From: Carlo Gambacorti <GAMBACORTI@ICIL64.CILEA.IT>
Date: Mon, 17 Jun 1996 09:55:49 +0000

**************************************************************
           HUM-MOLGEN  DIAGnostics/Clinical Research
**************************************************************


This DIAG message contains 5 submessage(s):

1)   BATTENS DISEASE/ req. for info

2)   Fibrolamellar hepatacellular carcinoma/ PT. REQ.

3)   familial neuroblastoma study

4)   Idiopathic Haemosiderosis/ req. for info

5)   Down Syndrome Management Query


  Carlo Gambacorti MD, Editor,
  Human Molecular Genetics network
  Diagnostics/Clinical Research Section


**************************************************************
**************************************************************

What is Battens Disease? Do you know of an experts in this area? A friend's
child has been diagnosed as such. It is treatable? Is it fatal? What is the
genetic and molecular basis for this disease. Do you know of any
literature-research or not on this subject? Please help by providing any
information on this subject.
Please send replies directly to me.
thanks
nsiah


Dr. Yaw A. Nsiah,  (Microbiology)
Department of Biology, M237
Eastern Connecticut State University
83 Windham Street,
Willimantic, CT 06226.

Tel: 860-465-4524
Internet: Nsiah@ECSU.CTSTATEU.EDU.
Fax: 860-465-5213
+++++++++++++++++++++++++++++


**************************************************************

  I am looking for info on fibrolamellar
hepatocellular cacinoma.  It is an extremely rare variant of primary liver
cancer.  I have had this disease since September 1992.  I have had
chemotherapy and two unsuccessful surgeries renamed exploratory.  If anyone
knows of trials, experiments, etc... dealing with this disease or related
area please email me.  Thank you.

PLEASE RELPY DIRECTLY TO THE HUMAN MOLECULAR GENETICS NETWORK

Apparent patient location: Arizona

**************************************************************
**************************************************************

Daer Colleagues,

     from several years my group is studying sporadic neuroblastoma.
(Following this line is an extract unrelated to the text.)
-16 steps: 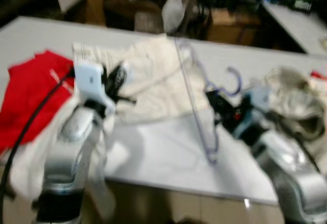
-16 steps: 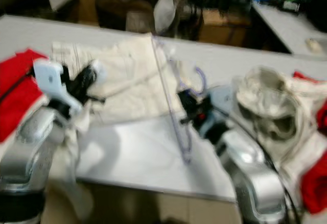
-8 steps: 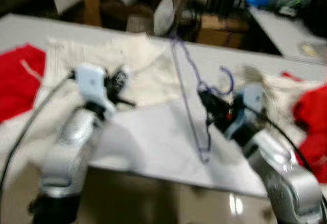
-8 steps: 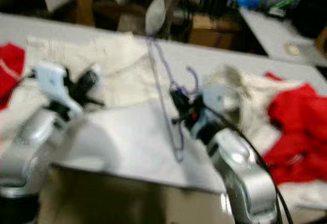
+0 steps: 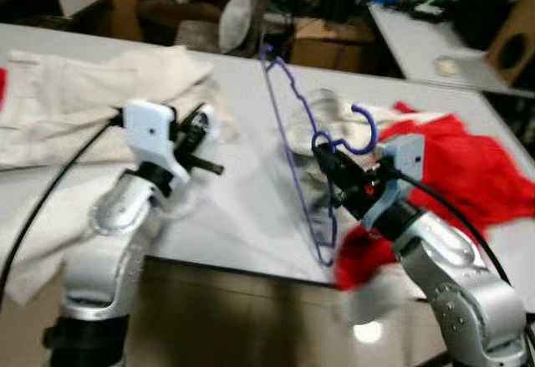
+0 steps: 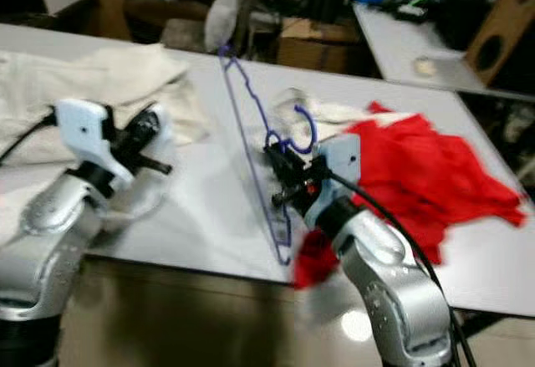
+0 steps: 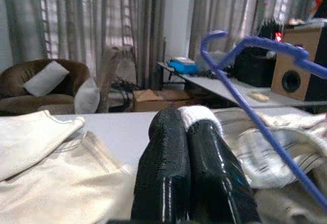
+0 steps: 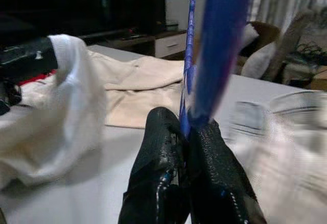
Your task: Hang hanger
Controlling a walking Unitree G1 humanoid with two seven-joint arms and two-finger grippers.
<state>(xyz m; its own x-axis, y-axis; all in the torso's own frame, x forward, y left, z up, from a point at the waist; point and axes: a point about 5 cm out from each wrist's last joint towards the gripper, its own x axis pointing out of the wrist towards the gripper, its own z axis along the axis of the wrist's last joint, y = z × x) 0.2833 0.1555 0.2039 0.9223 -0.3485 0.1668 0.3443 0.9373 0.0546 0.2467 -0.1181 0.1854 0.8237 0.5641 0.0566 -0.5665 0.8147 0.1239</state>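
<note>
- A cream garment lies spread on the left of the white table.
- The left gripper hovers above the table beside that garment, fingers pressed together with a bit of white cloth pinched at their tips.
- The hanger, thin blue-purple wire, stands nearly on edge between the two arms, its long axis running away from the robot, hook curling toward the right arm.
- The right gripper is clamped on the hanger just below the hook, so this arm carries it; no rail can be made out.
- A red garment is heaped on the table's right.
</note>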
Recently we are
interested in familial neuroblastoma. We observed two families: one (Famili M.) has a F1
with three children, two of them with neuroblastoma, stage 4 and stage 2 respectively, patient
with stage 4 dead; the other family (Family C.) has a F1 with two children, one had stage
4 and neurofibroma and dead with disease progression, he had also an healthy youngest
healthy sister.

     We are interested in a collaboration in the Familial Neuroblastoma Linkage Project
and in any other Cooperation for familial neuroblastoma study.
     Thank.

                    Gian Paolo Tonini
--------------------------------------------------------
Name:Dr.Gian Paolo Tonini
E-mail:tonini@sirio.cba.unige.it
Address:
Unit of Solid Tumor Biolgy
Laboratory of Oncology/G.Gaslini Institut
Advanced Biotecnology Center
Tower D, 1st floor
Largo R. Benzi,10
16136 Genova - Italy
Tel:+39-10-5737.463,490
Fax:+39-10-5737.463

*** ATTENTION, NO STUDY APPROVAL INFORMATION PROVIDED TO HMGN ***


**************************************************************

I am looking for information on this disease, Idiopathic
haemosiderosis. I know of a patient who is suffering from
it. At the moment, the only thing that seems to be done,
according to my knowledge, is blood transfusions. I would
be very grateful for any help in this matter.

Thanking you

Yours Sincerely,
C.H.Sreekanth
chsree@tifrvax.tifr.res.in (C.H.Sreekanth)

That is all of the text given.